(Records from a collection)
# # # # # # #

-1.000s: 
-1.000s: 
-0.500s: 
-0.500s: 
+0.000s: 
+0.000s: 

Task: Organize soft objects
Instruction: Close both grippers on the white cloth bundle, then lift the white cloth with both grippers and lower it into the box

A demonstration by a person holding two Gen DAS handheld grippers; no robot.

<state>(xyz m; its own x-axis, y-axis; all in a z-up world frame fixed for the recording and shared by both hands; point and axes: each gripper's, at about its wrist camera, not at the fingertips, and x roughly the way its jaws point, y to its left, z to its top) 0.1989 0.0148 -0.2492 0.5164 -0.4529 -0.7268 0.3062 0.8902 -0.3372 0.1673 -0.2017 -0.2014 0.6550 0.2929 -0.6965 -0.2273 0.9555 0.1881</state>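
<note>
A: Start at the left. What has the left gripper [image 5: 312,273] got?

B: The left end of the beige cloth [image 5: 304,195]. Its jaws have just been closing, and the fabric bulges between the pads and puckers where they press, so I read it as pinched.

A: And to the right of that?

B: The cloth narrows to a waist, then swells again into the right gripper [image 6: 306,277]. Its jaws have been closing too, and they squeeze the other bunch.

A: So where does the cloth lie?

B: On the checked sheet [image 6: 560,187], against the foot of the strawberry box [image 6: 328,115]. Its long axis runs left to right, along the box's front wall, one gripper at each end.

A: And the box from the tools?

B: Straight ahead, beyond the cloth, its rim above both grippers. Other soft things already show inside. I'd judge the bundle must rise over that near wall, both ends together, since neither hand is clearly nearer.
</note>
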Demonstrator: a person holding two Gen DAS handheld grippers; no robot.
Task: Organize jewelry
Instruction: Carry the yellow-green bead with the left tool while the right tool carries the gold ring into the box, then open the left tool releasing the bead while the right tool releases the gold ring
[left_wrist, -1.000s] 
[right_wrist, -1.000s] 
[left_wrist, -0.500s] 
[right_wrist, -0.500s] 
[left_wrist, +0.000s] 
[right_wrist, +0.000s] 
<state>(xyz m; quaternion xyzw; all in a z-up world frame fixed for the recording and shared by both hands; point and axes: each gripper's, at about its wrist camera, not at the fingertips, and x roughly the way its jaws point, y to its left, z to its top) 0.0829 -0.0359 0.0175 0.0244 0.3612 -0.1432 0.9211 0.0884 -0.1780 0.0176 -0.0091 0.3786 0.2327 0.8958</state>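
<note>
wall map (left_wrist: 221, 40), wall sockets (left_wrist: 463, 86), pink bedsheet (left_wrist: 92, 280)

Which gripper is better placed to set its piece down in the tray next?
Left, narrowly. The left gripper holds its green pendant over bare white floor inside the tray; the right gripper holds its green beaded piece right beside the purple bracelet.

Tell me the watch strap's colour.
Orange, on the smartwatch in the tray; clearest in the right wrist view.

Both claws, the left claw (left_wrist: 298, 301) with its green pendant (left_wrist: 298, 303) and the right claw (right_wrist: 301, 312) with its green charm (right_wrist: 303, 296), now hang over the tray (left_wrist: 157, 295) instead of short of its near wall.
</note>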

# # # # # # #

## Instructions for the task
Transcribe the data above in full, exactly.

## Task solution
-1.000s: 
-1.000s: 
-0.500s: 
-0.500s: 
+0.000s: 
+0.000s: 

Task: Organize soft objects
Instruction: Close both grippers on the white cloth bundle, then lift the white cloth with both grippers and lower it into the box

A demonstration by a person holding two Gen DAS handheld grippers; no robot.

<state>(xyz m; its own x-axis, y-axis; all in a z-up world frame fixed for the recording and shared by both hands; point and axes: each gripper's, at about its wrist camera, not at the fingertips, and x roughly the way its jaws point, y to its left, z to its top) 0.1989 0.0148 -0.2492 0.5164 -0.4529 -0.7268 0.3062 0.8902 -0.3372 0.1673 -0.2017 -0.2014 0.6550 0.2929 -0.6965 -0.2273 0.9555 0.1881</state>
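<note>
A: Start at the left. What has the left gripper [image 5: 312,273] got?

B: The left end of the beige cloth [image 5: 304,195]. Its jaws have just been closing, and the fabric bulges between the pads and puckers where they press, so I read it as pinched.

A: And to the right of that?

B: The cloth narrows to a waist, then swells again into the right gripper [image 6: 306,277]. Its jaws have been closing too, and they squeeze the other bunch.

A: So where does the cloth lie?

B: On the checked sheet [image 6: 560,187], against the foot of the strawberry box [image 6: 328,115]. Its long axis runs left to right, along the box's front wall, one gripper at each end.

A: And the box from the tools?

B: Straight ahead, beyond the cloth, its rim above both grippers. Other soft things already show inside. I'd judge the bundle must rise over that near wall, both ends together, since neither hand is clearly nearer.
</note>
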Demonstrator: a person holding two Gen DAS handheld grippers; no robot.
Task: Organize jewelry
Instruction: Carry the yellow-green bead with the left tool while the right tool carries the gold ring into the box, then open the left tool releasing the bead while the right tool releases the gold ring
[left_wrist, -1.000s] 
[right_wrist, -1.000s] 
[left_wrist, -0.500s] 
[right_wrist, -0.500s] 
[left_wrist, +0.000s] 
[right_wrist, +0.000s] 
<state>(xyz m; quaternion xyzw; all in a z-up world frame fixed for the recording and shared by both hands; point and axes: each gripper's, at about its wrist camera, not at the fingertips, and x roughly the way its jaws point, y to its left, z to its top) 0.0829 -0.0359 0.0175 0.0244 0.3612 -0.1432 0.9211 0.0884 -0.1780 0.0176 -0.0091 0.3786 0.2327 0.8958</state>
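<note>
wall map (left_wrist: 221, 40), wall sockets (left_wrist: 463, 86), pink bedsheet (left_wrist: 92, 280)

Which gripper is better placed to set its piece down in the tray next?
Left, narrowly. The left gripper holds its green pendant over bare white floor inside the tray; the right gripper holds its green beaded piece right beside the purple bracelet.

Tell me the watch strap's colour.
Orange, on the smartwatch in the tray; clearest in the right wrist view.

Both claws, the left claw (left_wrist: 298, 301) with its green pendant (left_wrist: 298, 303) and the right claw (right_wrist: 301, 312) with its green charm (right_wrist: 303, 296), now hang over the tray (left_wrist: 157, 295) instead of short of its near wall.
</note>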

There is no more to the exercise.